The key information is halfway down the page, in the figure that shows the number of new graduates and new temporary workers each year. The number of new temporary workers has been relatively stable, while the number of new graduates has been climbing steadily.

There was a shortage of software developers in the 2010s. The industry hired more people from abroad than there were graduates from CS programs. Still, CS graduates had better job prospects than their peers in other fields. The market responded to the shortage by increasing the supply of CS graduates, and that increase in domestic supply kept entry-level wages from rising faster than inflation.

The job market changed in the 2020s. A country with a more reactive immigration policy would have noticed the worsening job prospects of new graduates and routinely lowered the supply of new immigrant workers in that field. The US could not do that, as American legislators apparently don't believe in such central planning. The government can make employment-based immigration easier or harder overall, but it lacks convenient tools for targeted interventions in specific fields.

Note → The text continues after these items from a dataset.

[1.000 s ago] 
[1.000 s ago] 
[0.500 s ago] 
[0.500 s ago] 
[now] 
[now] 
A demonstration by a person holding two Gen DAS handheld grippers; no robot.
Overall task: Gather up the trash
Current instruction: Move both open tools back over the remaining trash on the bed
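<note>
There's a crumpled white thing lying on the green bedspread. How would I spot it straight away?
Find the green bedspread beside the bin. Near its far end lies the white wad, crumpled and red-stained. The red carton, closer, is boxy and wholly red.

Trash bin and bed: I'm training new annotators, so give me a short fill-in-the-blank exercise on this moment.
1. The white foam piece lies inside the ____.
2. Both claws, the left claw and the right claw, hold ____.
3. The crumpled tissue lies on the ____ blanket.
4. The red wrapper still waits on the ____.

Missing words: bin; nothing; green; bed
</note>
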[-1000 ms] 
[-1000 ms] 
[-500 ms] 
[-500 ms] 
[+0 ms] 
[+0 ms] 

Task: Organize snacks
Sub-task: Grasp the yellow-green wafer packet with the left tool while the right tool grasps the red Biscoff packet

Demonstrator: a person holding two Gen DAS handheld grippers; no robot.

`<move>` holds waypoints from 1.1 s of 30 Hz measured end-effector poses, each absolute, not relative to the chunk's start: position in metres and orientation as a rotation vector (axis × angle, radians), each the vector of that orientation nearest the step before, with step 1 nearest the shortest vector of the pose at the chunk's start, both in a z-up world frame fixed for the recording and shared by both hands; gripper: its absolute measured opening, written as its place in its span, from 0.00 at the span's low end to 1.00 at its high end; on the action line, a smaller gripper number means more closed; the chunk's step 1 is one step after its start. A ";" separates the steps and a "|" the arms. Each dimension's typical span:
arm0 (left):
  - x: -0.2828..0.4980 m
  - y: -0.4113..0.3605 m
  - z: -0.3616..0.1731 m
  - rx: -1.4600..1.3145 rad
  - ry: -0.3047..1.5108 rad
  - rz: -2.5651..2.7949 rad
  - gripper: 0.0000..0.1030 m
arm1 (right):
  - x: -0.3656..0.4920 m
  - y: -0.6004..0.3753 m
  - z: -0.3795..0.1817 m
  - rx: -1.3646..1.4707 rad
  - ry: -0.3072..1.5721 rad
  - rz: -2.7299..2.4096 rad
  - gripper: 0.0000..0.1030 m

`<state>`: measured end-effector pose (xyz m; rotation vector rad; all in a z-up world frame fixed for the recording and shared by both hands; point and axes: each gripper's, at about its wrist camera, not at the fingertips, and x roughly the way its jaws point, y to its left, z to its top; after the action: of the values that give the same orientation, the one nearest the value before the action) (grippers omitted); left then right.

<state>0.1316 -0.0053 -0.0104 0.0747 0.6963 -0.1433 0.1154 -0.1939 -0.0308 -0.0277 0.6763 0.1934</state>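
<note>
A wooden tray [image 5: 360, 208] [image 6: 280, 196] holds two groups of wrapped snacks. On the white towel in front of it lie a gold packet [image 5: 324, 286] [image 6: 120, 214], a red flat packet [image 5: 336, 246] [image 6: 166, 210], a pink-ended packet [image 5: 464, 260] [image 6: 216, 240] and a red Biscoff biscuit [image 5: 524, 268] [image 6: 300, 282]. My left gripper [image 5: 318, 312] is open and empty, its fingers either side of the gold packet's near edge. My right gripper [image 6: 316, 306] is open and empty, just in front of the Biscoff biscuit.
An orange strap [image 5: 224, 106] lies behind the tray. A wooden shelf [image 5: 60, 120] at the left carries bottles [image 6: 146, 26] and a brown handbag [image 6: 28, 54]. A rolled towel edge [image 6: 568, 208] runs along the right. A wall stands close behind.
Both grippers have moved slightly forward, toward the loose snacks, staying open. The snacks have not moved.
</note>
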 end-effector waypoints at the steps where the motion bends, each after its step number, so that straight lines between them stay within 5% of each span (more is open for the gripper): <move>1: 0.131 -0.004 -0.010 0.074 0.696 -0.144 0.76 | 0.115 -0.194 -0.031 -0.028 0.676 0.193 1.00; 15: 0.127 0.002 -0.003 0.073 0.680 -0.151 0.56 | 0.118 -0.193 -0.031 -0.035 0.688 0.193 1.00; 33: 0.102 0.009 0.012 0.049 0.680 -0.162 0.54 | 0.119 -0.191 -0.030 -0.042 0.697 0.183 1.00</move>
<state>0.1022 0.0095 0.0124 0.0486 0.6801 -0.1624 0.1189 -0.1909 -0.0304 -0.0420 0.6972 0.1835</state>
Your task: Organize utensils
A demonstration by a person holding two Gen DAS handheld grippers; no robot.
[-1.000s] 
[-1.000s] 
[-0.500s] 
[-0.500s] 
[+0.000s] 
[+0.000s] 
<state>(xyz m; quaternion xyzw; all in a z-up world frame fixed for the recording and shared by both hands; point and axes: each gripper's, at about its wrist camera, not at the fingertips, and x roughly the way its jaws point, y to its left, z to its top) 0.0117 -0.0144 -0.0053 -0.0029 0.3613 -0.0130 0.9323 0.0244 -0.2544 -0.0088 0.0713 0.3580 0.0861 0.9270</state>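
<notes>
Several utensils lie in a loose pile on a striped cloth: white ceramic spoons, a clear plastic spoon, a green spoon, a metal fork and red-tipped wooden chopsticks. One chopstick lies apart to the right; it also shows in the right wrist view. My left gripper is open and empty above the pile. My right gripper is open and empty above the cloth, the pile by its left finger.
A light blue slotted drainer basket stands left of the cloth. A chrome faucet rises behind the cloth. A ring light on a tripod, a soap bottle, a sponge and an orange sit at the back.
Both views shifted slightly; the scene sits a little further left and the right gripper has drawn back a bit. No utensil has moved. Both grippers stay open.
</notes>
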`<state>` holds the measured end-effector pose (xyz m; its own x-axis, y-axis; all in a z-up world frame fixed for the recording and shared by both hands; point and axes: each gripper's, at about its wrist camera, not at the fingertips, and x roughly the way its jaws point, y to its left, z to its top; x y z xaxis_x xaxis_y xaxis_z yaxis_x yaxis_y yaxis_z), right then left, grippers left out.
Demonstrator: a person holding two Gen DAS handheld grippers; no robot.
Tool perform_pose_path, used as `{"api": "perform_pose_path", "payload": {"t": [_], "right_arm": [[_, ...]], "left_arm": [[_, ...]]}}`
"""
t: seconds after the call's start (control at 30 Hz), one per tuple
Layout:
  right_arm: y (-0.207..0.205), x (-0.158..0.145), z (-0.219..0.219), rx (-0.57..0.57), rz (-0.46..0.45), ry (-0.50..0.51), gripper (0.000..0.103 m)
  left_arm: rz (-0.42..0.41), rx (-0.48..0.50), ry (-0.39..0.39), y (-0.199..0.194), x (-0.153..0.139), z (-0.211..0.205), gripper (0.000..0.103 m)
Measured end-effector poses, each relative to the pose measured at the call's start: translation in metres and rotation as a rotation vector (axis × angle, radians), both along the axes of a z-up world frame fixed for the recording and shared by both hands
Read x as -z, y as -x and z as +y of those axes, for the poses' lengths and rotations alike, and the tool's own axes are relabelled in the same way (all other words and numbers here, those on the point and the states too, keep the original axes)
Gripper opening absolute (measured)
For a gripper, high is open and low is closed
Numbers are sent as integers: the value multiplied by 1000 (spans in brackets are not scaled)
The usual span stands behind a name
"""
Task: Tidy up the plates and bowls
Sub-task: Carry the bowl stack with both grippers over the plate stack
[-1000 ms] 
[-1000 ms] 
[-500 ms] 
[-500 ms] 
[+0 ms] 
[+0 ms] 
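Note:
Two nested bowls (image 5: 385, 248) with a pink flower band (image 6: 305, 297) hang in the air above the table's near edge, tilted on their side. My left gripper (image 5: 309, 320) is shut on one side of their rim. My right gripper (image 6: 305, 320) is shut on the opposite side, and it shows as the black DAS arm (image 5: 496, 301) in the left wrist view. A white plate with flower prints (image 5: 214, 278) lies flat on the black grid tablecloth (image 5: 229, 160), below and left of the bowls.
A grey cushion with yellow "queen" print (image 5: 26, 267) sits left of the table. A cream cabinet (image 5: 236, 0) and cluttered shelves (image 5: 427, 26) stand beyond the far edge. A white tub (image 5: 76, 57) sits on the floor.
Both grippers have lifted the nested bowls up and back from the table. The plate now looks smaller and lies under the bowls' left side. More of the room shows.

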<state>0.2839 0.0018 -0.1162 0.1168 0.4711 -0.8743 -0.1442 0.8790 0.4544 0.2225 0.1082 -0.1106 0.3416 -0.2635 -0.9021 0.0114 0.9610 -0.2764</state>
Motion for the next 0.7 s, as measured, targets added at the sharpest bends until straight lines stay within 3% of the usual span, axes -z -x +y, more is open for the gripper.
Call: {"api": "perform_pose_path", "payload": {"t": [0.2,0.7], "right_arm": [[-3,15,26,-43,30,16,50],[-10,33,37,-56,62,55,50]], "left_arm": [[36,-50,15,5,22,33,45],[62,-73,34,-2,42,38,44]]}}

People who chose CS when the job market was hot are now graduating in record numbers. You could say in retrospect that the market overreacted and allocated too much resources to software. And it's quite likely that the market will now overreact in the other direction, as it did after the dot-com bust. Immigration policy can help smoothen these market overreactions, as you can get immigrant workers much faster than new graduates. But that requires dedicated effort from the government.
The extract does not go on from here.